Togo : l’ANC rejette un « simulacre de dialogue » sur la révision constitutionnelle
L’Alliance Nationale pour le Changement (ANC) élève le ton face aux spéculations concernant l’ouverture d’un nouveau dialogue politique, potentiellement axé sur une révision de la Constitution togolaise. Dans une déclaration publique diffusée le 28 mai 2026, la formation politique dirigée par Jean-Pierre Fabre dénonce cette démarche, qu’elle qualifie de tentative de diversion politique, et réaffirme son ferme refus de toute initiative dépourvue d’un large consensus national.
Pour l’ANC, les informations persistantes relatives à des discussions en préparation pour amender le texte constitutionnel soulèvent de vives inquiétudes.

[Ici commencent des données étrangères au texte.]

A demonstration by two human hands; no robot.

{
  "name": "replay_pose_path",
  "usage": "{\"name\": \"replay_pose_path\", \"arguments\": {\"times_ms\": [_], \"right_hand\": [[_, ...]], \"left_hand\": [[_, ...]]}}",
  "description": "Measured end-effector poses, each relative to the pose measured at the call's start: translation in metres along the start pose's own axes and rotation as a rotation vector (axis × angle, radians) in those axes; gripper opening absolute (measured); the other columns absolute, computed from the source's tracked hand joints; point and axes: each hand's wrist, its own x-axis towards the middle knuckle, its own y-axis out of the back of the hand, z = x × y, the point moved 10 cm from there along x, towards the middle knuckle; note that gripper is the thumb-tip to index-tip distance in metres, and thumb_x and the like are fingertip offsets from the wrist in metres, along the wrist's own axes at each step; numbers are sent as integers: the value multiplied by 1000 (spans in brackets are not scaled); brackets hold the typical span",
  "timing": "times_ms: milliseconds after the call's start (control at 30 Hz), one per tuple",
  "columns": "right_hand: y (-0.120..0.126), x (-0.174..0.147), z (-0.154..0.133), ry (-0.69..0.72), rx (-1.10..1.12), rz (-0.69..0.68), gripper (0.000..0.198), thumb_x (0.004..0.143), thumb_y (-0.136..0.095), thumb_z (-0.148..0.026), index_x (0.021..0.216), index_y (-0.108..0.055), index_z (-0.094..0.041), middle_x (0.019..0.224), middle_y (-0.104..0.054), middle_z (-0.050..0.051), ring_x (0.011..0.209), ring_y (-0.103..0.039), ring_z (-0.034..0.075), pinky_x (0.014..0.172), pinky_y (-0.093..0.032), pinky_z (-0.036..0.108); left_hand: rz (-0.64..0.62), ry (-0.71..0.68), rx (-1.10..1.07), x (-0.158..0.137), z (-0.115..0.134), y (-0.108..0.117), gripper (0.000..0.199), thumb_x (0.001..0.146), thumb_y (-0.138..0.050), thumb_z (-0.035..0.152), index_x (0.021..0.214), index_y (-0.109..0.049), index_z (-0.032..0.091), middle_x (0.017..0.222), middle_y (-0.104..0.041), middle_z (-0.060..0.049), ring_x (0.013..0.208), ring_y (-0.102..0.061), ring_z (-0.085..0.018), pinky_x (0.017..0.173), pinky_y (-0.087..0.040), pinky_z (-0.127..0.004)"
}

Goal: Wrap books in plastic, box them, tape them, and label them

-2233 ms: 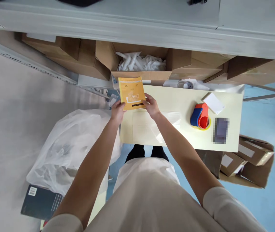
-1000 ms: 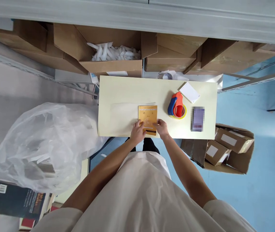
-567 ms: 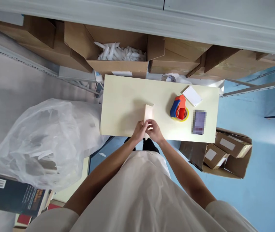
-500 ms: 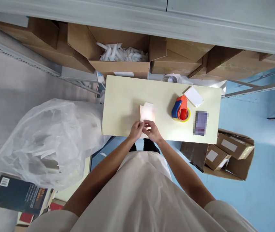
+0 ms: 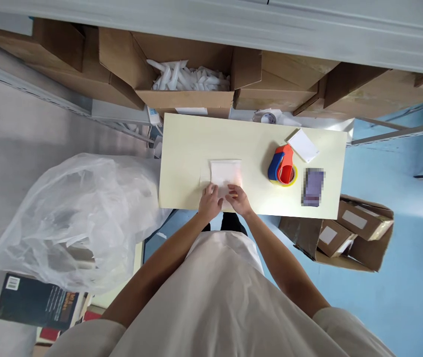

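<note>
"Left of the tape dispenser (image 5: 283, 168), what's that on the table (image 5: 181, 144)?"

"Pale flat packet (image 5: 226, 171), down by the table's near edge. Faint pinkish tint on the side twd the dispenser; can't ID what's under the white. Thin see-thru flap (image 5: 205, 174) shows on the side away from the dispenser."

"& the hands?"

"Both at the packet's near end. Left hand (image 5: 210, 201): fingers bent, tips on the packet, thumb apart from index. Right hand (image 5: 238, 199), closer to the dispenser: fingers curled in, thumb a bit apart. Can't tell if either's pinching anything, too small."

"Why held like that?"

"Prob. b/c one hand per side holds it flat & square; near edge = short reach. Guess only."

"And stuff round the dispenser?"

"White slab (image 5: 303, 145) just beyond it, purplish blurred item (image 5: 313, 187) to its right, prob. parked there for elbow room. Beyond & left of it: open carton (image 5: 185, 98) w/ white slips (image 5: 192, 78), flaps out, prob. for quick grabbing. Below & right of it: parcel carton (image 5: 376, 253) w/ brown boxes (image 5: 352, 218), likely low so they're out of the way."
</note>
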Motion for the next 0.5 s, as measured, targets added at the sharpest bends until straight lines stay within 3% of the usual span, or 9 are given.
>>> {"name": "replay_pose_path", "arguments": {"times_ms": [133,200,333,500], "right_hand": [[37,-4,9,-37,-56,249,45,72,-55,-29,115,-54,-18,113,-60,13,96,-60,22,81,-52,39],[37,-1,20,-122,56,213,43,72,-55,-30,113,-53,-18,103,-63,9,88,-61,19,77,-52,37],[33,4,21,-230,280,77,26,66,-58,-32,88,-54,-18,77,-60,1,70,-57,15,64,-50,31],[42,1,-24,-138,383,-34,23,60,-59,-26,79,-48,-21,68,-50,-6,54,-48,9,49,-40,23]], "left_hand": [[-36,-14,101,1,-2,-7,45,83,-51,20,126,-46,10,131,-47,-22,126,-43,-33,102,-39,-49],[-32,-41,102,3,-2,-6,44,83,-51,20,125,-47,11,129,-49,-21,127,-42,-32,104,-37,-48],[-13,-41,24,5,0,-4,41,82,-52,20,122,-51,9,126,-51,-21,128,-41,-32,106,-35,-48],[-58,162,-502,21,-2,-21,31,75,-56,18,106,-63,16,125,-55,-13,125,-44,-30,110,-30,-49]]}}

Le parti estime qu’une telle entreprise ne répondrait en aucun cas aux véritables préoccupations des citoyens togolais en matière de démocratie et de gouvernance. Il y voit plutôt une manœuvre visant à renforcer l’édifice politique mis en place par les récentes réformes institutionnelles au Togo.
Dans son communiqué, l’organisation politique a clairement indiqué qu’elle ne prendrait part à aucun processus qu’elle assimile à un « simulacre de dialogue ». Elle lance un appel pressant aux forces démocratiques du pays, aux organisations de la société civile, ainsi qu’aux partenaires internationaux du Togo, à faire preuve d’une extrême vigilance face à toute réforme qui ne serait pas le fruit d’une concertation nationale approfondie et réellement inclusive.
L’ANC maintient par ailleurs ses profondes réserves quant à la Constitution actuellement en vigueur. Selon le parti, les modifications institutionnelles opérées ces dernières années continuent de susciter de sérieuses interrogations concernant leur légitimité et leur aptitude à satisfaire les aspirations démocratiques fondamentales de la population togolaise.
Par cette prise de position, l’opposition réaffirme sa conviction inébranlable que toute réforme constitutionnelle d’envergure doit impérativement être précédée d’un dialogue véritablement inclusif, rassemblant l’ensemble des acteurs politiques et sociaux du pays. Cette condition est jugée essentielle pour assurer la crédibilité et l’acceptation populaire des futures évolutions législatives.
Cette déclaration intervient dans un contexte où les questions institutionnelles demeurent au cœur des débats politiques nationaux au Togo. Alors que les rumeurs s’intensifient autour d’une éventuelle nouvelle révision de la Constitution, l’ANC choisit de marquer fermement ses distances et d’anticiper toute initiative qu’elle jugerait contraire à l’esprit d’un processus démocratique authentiquement consensuel.